Remains of Teens Who Died at Pearl Harbor During WWII Have Been Identified 70 Years Later | Inside Edition

Remains of Teens Who Died at Pearl Harbor During WWII Have Been Identified 70 Years Later

The teens lost their lives on December 7th, 1941, after the air attack on Pearl Harbor by Japanese forces. They are two of the 429 USS Oklahoma crew members who died that day. 

More remains of sailors who served in Pearl Harbor have been identified and will finally be laid to rest. The most recent are two teens, 19-year-old Charlton Ferguson from Mississippi and 19-year-old William Tucker from Bedford, Iowa.

Charlton Ferguson was a Naval musician, and according to the US Navy, their musicians performed for Americans at home and boosted the morale of sailors on deployment. William Tucker served as a Navy fireman. 

The two men lost their lives on December 7th, 1941, after the air attack on Pearl Harbor by Japanese forces. They were two of the 429 USS Oklahoma crew members who died that day. 

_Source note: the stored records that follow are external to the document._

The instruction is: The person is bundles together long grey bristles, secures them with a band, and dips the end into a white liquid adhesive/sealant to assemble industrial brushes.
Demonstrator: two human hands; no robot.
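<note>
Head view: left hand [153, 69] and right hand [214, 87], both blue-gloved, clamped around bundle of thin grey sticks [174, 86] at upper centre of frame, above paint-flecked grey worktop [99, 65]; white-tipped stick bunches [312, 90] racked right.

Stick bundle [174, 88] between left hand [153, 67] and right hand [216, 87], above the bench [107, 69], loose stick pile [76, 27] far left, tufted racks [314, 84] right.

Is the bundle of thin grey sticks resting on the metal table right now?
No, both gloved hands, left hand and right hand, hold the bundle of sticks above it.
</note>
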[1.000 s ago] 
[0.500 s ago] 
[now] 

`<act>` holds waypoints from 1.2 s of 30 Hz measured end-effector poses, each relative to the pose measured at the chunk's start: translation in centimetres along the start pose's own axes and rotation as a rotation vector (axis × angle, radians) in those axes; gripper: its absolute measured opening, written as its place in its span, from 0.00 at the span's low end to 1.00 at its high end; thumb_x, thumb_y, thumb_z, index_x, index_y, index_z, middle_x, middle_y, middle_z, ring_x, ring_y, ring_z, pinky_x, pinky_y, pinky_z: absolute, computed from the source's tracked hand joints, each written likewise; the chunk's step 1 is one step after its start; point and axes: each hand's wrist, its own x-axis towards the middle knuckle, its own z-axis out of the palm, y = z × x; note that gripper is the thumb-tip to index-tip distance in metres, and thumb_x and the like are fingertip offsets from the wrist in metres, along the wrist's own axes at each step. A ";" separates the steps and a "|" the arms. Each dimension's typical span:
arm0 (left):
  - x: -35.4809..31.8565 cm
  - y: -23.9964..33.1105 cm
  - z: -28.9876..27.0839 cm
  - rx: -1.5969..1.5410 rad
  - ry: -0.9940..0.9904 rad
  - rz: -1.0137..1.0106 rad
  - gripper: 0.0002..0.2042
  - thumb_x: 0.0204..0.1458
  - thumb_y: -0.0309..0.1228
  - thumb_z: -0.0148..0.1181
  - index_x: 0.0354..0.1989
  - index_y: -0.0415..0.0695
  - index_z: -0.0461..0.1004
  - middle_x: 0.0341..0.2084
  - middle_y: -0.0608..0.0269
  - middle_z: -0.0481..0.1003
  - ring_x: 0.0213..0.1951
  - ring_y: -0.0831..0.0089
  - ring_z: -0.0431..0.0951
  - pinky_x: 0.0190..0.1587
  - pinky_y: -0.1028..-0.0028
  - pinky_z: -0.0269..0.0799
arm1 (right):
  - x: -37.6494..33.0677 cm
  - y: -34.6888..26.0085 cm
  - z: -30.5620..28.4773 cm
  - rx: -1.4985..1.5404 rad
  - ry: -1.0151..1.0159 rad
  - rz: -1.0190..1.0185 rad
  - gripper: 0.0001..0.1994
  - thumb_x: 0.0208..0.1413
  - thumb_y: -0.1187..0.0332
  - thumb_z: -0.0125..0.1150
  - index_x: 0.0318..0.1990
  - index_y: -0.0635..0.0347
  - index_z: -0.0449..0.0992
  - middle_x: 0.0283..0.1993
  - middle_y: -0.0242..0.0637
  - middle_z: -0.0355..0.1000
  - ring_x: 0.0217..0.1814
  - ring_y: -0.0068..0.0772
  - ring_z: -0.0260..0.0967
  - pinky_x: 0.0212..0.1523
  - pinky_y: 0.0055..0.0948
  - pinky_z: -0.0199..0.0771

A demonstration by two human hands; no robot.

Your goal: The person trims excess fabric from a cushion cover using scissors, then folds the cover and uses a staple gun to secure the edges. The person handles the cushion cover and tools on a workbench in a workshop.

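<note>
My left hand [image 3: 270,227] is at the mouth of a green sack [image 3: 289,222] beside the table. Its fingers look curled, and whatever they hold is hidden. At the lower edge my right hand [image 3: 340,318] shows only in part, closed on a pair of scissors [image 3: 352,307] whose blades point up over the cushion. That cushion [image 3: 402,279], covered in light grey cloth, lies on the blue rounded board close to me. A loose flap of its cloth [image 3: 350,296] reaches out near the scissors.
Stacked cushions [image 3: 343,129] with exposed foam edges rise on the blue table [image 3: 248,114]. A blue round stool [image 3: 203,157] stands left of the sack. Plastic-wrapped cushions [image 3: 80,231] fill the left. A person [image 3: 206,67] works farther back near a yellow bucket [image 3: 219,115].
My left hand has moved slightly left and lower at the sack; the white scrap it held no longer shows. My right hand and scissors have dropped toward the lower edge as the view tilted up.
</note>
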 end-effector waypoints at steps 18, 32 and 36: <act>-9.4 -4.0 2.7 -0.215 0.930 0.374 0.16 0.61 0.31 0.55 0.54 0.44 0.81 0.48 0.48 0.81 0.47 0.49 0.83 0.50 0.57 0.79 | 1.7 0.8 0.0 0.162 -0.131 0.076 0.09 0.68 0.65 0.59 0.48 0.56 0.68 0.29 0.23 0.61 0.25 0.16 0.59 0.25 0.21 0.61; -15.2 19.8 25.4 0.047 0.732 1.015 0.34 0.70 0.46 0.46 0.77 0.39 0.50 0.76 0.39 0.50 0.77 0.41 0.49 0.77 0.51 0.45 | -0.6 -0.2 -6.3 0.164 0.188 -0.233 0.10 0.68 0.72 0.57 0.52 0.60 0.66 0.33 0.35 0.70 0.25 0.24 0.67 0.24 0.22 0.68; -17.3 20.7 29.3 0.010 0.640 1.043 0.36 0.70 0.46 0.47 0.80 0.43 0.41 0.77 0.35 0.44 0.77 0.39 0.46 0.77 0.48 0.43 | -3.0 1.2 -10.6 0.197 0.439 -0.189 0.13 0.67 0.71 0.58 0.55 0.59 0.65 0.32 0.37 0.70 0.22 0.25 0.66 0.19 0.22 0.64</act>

Lack of technology in the 1940s meant only 35 of the sailors' remains were identified and returned to their loved ones. The rest were buried in Hawaii at the National Memorial Cemetery of the Pacific, known as the Punchbowl.

But now, DNA and anthropological analysis allow us to give names to the remains of two more young Pearl Harbor heroes. And both will be laid to rest in their hometowns.